2011 Balzan Prize for Theoretical Biology or Bioinformatics
Acceptance Speech – Bern, 18.11.2011
Members of the Balzan Foundation,
Ladies and Gentlemen,
I am deeply honored to be one of this year’s recipients of the Balzan Prize, and am especially grateful to the Foundation for its recognition of my fields of research in ecology and evolution, which are central to basic knowledge of the living world. These fields also are vitally important to the future of humanity through their applications in the conservation of biodiversity, the sustainability of terrestrial and aquatic resources, and for understanding biogeochemical cycles affecting the productivity of the biosphere on which civilization depends. However, few other fields of science receive less institutional support, due to the politics of unsustainable environmental exploitation and religious fundamentalism, and competition with other fields of science that accrue more research funding.
The Foundation’s strong commitment to ecology and evolution is evident from the numerous Prizes awarded for work in these fields, and I am fortunate to have known or met most of those recipients.

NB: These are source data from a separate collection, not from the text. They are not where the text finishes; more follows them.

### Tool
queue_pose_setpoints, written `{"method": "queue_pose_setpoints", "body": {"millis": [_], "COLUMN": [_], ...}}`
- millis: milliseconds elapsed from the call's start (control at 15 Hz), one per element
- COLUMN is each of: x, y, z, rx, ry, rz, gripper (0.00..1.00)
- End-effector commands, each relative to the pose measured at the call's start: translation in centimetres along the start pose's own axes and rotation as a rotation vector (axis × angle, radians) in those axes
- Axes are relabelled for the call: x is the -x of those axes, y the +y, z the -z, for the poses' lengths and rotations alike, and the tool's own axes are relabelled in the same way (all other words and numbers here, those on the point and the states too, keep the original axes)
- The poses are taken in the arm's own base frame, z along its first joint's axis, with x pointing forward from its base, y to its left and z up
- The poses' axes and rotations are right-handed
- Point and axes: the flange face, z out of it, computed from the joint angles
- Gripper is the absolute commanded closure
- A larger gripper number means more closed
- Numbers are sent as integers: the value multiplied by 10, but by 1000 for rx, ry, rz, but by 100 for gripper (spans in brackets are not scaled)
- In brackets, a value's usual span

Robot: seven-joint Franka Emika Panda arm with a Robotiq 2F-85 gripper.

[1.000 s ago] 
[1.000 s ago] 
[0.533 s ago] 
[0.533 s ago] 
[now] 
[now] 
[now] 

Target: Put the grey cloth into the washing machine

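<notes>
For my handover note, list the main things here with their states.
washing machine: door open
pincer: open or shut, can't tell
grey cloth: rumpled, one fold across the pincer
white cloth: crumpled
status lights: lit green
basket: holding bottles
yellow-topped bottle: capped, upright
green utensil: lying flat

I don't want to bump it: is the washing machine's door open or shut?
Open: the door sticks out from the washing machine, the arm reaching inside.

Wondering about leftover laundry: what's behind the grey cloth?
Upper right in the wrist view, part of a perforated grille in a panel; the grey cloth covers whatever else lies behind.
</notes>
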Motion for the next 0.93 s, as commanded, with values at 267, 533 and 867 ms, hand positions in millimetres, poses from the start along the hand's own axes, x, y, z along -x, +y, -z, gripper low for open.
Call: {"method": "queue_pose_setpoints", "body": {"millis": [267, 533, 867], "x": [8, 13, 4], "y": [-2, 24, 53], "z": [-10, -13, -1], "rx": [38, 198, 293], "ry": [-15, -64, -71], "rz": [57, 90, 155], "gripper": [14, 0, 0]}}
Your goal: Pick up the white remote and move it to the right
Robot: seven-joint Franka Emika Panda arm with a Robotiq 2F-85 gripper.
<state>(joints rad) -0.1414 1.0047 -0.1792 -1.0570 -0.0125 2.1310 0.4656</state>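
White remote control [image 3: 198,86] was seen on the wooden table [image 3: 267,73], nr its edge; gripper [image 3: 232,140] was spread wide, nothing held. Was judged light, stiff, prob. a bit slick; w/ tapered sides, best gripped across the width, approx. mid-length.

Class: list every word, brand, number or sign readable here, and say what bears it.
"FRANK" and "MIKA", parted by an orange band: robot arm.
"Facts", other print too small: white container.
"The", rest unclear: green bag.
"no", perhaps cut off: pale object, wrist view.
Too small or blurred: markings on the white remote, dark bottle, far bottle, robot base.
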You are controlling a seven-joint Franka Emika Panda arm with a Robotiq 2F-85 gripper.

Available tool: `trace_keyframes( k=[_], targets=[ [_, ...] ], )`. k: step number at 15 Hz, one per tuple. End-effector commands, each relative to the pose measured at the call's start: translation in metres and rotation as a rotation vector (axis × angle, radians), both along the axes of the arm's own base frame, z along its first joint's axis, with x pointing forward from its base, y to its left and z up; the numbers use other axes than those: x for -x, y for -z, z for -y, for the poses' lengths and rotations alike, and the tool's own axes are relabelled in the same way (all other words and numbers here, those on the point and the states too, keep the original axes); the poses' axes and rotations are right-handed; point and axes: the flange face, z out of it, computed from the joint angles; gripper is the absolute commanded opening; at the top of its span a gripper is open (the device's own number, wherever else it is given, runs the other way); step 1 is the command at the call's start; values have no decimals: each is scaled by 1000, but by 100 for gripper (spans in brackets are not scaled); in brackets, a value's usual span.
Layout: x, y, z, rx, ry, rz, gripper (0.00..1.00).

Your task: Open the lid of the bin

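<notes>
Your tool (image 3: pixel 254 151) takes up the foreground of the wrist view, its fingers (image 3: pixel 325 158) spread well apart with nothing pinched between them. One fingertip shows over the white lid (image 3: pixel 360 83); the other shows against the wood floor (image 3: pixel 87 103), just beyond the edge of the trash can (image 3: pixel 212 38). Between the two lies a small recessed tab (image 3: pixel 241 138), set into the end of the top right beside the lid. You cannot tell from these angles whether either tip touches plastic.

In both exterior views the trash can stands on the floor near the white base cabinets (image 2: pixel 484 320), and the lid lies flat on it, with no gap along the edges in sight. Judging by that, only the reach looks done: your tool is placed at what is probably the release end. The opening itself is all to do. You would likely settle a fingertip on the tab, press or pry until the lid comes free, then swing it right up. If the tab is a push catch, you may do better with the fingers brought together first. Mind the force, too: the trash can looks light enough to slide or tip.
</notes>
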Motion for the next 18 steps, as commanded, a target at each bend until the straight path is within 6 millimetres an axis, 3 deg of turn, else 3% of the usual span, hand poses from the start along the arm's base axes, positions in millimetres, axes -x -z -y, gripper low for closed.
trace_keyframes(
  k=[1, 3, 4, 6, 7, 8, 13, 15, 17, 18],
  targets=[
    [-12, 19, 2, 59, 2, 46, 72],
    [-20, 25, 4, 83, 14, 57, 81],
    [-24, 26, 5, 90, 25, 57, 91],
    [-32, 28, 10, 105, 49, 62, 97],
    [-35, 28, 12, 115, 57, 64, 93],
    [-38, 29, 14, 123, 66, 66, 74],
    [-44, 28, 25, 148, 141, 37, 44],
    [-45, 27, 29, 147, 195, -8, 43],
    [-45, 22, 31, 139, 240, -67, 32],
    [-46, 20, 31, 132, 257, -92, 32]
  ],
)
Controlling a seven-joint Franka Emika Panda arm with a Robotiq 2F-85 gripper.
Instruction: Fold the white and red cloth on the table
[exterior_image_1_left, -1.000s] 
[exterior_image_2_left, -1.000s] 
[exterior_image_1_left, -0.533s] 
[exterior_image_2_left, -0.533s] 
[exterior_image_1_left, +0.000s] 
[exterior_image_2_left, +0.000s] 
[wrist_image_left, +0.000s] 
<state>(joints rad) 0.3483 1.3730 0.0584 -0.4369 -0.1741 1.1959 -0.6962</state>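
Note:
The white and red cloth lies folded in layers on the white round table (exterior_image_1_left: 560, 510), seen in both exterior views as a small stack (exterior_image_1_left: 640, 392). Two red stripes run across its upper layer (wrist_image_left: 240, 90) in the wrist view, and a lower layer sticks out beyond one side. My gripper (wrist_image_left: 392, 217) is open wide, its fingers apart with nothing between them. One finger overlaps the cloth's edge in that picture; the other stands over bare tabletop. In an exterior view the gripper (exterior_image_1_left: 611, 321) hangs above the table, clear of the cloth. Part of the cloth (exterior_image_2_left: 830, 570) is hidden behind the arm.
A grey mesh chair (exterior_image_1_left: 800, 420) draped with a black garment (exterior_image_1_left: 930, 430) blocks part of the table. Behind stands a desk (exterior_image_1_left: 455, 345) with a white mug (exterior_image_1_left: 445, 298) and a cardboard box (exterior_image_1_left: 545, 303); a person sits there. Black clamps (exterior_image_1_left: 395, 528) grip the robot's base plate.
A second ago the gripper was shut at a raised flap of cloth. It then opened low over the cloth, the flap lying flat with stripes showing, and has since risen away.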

Empirical progress in ecology and evolution depends on theory more than in any other area of biology, so it is also gratifying to see that half of those Prizes are for theory. For example, Prize recipient Sewall Wright was among the three founders of the modern synthesis of genetics with Darwin’s theory of evolution. My theories of evolution are to a large extent based on his work. In turn, Prize winners Ilkka Hanski and Peter and Rosemary Grant employed my theories on stochastic population dynamics and phenotypic evolution in their empirical studies.
To join this distinguished group, I benefited from interaction with many superb teachers, students, postdocs, colleagues and conservationists. I especially thank my doctoral advisors in population genetics and ecology, Richard Lewontin and Richard Levins at the University of Chicago and Harvard, and my postdoctoral advisor in population genetics, James Crow at the University of Wisconsin, Madison, who gave me the freedom and encouragement to develop my ideas, while providing sage guidance in the stimulating research environments of their laboratories.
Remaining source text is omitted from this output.